The applicant says the accommodation will have less impact on the landscape than caravans.
Previous applications for putting static holiday caravans on the same site have been refused by the council due to the effect on the surrounding countryside, and subsequently rejected on appeal.
The new approach has won over the council and a report to the borough council’s planning and traffic committee tomorrow recommends it is approved subject to conditions.
The report, by planning officer Chris Moscrop, says: “Although the development of permanent static caravans on this site has been resisted in the past, I would advise you that the proposed approach appears to have addressed the concerns over landscape impact on the sensitive landscape designations adjoining this site. In particular the proposal has sought to ensure that the development is sited and designed so as to minimise impact on the landscape.”

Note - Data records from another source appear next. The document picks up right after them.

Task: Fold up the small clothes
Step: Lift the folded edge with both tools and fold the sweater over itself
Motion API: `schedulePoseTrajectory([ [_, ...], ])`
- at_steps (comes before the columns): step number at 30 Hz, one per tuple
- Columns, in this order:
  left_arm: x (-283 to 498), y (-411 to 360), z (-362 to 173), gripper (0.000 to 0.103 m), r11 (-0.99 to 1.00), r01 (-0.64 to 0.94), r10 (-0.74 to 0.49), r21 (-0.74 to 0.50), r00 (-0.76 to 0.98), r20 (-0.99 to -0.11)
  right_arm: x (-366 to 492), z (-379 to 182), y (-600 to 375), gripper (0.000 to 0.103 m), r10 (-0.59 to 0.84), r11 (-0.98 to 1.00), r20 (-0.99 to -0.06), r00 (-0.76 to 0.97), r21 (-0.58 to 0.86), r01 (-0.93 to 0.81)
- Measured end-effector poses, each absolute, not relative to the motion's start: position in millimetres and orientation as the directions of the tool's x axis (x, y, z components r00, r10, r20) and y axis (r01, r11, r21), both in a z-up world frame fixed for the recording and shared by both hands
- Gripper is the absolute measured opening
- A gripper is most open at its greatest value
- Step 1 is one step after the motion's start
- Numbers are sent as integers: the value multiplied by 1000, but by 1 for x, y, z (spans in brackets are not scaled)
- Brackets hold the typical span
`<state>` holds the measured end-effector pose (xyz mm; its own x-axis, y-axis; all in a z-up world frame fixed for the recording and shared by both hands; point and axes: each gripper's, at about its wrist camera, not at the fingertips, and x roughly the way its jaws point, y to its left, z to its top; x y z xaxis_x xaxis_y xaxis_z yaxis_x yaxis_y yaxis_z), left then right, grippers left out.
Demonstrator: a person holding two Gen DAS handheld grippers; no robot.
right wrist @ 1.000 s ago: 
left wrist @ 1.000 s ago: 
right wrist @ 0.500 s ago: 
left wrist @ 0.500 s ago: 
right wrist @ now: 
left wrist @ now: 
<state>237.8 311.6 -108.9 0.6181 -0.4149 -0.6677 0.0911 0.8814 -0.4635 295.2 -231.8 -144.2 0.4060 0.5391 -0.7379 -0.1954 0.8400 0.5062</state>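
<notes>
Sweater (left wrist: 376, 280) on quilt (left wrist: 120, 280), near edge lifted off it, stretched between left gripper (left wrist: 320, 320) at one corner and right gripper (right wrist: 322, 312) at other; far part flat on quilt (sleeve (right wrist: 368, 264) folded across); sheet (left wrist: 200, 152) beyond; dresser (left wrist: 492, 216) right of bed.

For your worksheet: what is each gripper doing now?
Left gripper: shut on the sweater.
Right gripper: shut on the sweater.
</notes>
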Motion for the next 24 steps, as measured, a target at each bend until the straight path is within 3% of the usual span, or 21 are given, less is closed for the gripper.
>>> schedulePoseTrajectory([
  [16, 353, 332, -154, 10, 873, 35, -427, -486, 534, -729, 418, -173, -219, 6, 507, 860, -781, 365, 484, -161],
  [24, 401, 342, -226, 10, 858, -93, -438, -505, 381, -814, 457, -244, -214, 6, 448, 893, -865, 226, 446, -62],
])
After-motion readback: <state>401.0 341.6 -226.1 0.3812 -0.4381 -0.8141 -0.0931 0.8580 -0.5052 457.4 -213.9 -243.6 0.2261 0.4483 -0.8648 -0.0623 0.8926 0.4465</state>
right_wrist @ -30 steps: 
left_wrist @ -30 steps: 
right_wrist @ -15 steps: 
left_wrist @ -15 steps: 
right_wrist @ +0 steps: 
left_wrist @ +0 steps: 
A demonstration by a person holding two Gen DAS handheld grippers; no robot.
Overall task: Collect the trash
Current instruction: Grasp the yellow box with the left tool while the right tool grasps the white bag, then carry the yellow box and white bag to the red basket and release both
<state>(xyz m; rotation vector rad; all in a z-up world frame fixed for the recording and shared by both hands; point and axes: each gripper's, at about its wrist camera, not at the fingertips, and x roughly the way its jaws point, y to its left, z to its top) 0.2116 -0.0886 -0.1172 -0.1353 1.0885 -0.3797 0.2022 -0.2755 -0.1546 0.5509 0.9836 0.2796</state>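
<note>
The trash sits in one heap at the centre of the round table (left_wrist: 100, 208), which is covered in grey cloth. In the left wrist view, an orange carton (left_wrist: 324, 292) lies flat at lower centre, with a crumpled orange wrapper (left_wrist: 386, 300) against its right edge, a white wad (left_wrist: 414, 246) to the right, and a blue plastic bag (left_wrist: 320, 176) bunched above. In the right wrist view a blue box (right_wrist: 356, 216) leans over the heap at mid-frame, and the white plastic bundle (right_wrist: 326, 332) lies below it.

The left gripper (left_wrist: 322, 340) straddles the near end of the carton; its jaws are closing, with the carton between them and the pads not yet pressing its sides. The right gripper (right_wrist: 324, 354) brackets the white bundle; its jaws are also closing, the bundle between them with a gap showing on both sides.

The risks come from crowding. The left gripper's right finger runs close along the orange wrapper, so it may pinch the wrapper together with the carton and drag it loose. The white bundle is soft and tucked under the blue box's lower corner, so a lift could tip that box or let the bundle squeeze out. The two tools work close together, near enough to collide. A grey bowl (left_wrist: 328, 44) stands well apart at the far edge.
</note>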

Proposals met with local opposition
DESPITE winning over planning officers, Waterside’s proposals have been met with some opposition locally.
This includes the Sutton Poyntz Society which argues that there would be a negative impact on the Dorset AONB and Jordan Valley as the structures will be in place all year, unlike now when the site is almost near empty for at least half of the year.
It says the development goes against the society’s own policy about the preservation of views from the hills around Sutton Poyntz and consider it would cause ‘visual damage’.
A further seven protest letters have been received by the council highlighting issues such as the loss of the touring facilities at the park, claims the tents are another form of permanent structures, the structures would be visually intrusive and ‘incongruous’ tree planting out of character with the area.